TASK BRIEF: Line by line, repeat the data below exactly, beginning at the first line and ending at the line with "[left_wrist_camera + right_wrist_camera". Omit pictures.

DATASET EXCERPTS:
Content starts

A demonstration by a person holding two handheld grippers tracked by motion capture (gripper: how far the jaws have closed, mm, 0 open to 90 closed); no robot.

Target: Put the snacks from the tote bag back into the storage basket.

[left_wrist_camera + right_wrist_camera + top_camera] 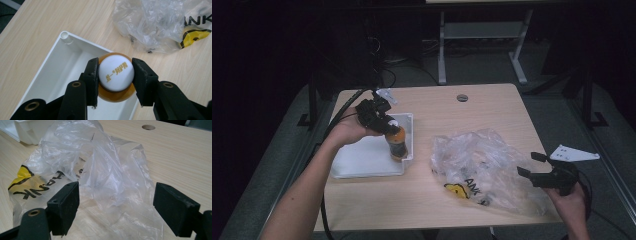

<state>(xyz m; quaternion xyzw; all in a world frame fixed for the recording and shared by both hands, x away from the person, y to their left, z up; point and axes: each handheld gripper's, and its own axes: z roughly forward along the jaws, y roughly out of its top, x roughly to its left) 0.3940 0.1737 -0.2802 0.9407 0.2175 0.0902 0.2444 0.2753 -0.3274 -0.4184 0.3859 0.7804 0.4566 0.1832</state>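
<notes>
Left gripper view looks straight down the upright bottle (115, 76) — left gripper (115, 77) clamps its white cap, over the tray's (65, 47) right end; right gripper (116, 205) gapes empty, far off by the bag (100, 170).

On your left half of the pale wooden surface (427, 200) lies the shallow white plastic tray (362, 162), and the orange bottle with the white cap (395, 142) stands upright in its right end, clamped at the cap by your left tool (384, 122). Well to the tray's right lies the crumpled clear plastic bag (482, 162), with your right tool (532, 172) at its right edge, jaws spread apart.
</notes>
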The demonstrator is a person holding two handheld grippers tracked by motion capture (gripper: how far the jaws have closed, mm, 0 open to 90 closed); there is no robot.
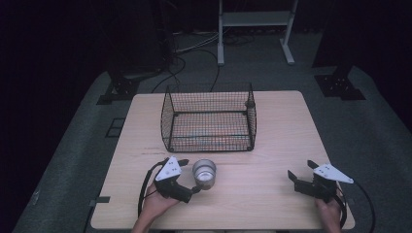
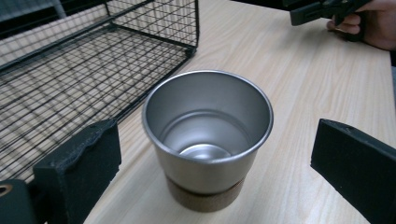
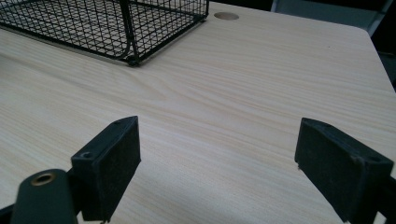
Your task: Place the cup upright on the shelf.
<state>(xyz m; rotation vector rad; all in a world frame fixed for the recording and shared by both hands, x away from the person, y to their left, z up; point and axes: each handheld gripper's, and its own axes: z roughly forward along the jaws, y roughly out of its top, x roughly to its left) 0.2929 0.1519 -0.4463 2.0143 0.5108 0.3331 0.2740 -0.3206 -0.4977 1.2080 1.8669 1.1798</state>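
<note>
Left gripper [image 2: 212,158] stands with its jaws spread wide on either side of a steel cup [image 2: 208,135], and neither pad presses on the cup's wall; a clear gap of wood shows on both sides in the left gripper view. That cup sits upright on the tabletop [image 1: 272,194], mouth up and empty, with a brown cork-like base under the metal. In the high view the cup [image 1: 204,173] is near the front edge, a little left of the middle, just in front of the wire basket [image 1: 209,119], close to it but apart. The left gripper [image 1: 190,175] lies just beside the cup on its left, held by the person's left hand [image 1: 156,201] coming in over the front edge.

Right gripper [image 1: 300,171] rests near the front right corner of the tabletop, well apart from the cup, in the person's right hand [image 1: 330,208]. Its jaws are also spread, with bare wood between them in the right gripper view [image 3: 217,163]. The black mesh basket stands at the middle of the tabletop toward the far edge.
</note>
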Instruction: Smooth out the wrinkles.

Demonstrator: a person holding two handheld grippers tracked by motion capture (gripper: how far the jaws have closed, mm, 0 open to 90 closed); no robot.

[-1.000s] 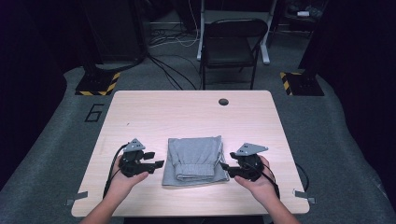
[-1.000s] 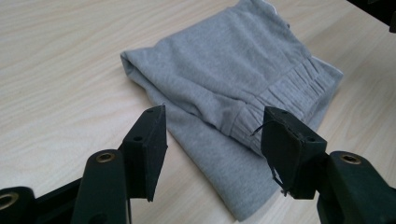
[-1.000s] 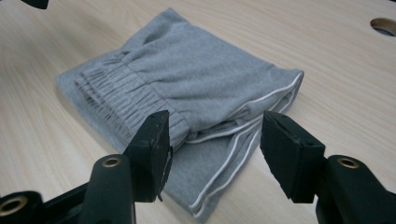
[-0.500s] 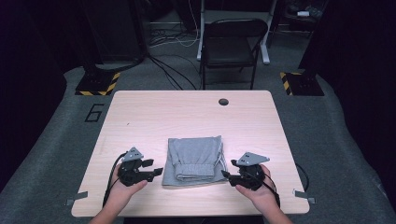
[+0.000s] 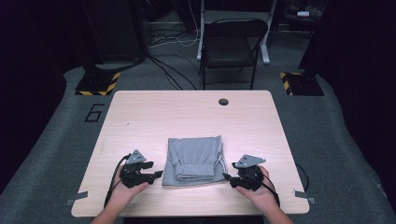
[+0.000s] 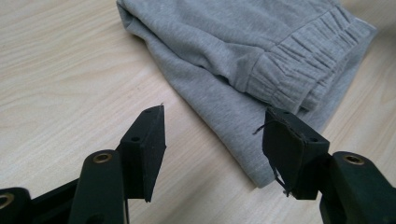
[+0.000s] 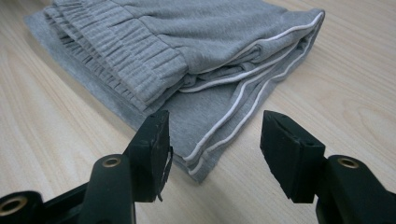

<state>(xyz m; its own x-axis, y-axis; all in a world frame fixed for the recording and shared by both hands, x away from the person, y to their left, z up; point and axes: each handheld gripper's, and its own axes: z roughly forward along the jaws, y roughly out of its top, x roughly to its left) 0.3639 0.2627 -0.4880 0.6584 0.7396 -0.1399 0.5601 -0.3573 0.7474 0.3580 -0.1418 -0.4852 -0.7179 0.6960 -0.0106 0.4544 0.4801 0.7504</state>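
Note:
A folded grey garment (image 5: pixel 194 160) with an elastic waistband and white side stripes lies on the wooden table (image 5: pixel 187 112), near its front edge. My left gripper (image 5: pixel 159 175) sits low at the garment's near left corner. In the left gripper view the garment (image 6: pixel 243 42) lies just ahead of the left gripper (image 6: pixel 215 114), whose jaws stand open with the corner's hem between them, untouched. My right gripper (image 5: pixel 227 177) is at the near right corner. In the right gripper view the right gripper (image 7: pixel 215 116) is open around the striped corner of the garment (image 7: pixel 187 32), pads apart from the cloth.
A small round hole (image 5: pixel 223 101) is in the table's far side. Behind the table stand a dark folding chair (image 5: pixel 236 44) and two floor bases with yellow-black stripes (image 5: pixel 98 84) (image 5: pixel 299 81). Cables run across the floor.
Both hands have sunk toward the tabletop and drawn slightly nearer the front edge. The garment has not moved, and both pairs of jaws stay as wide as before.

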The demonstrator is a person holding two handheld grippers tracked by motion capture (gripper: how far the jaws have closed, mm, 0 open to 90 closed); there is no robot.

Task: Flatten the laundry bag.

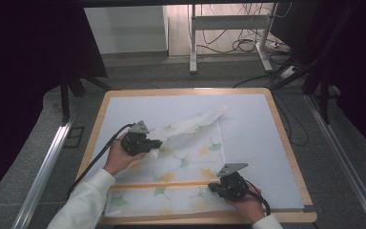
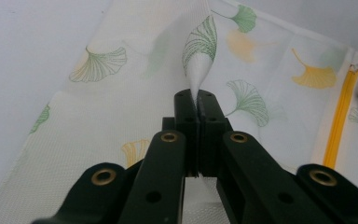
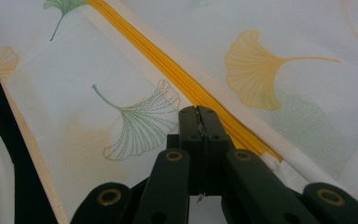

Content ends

RESPONSE:
A demonstration by a person holding two handheld grippers tracked by motion capture (gripper: how far the jaws have closed, mm, 0 open to 90 closed); no robot.

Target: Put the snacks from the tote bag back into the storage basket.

[left_wrist_camera + right_wrist_camera + top_camera] 

Nothing more is needed to complete the output.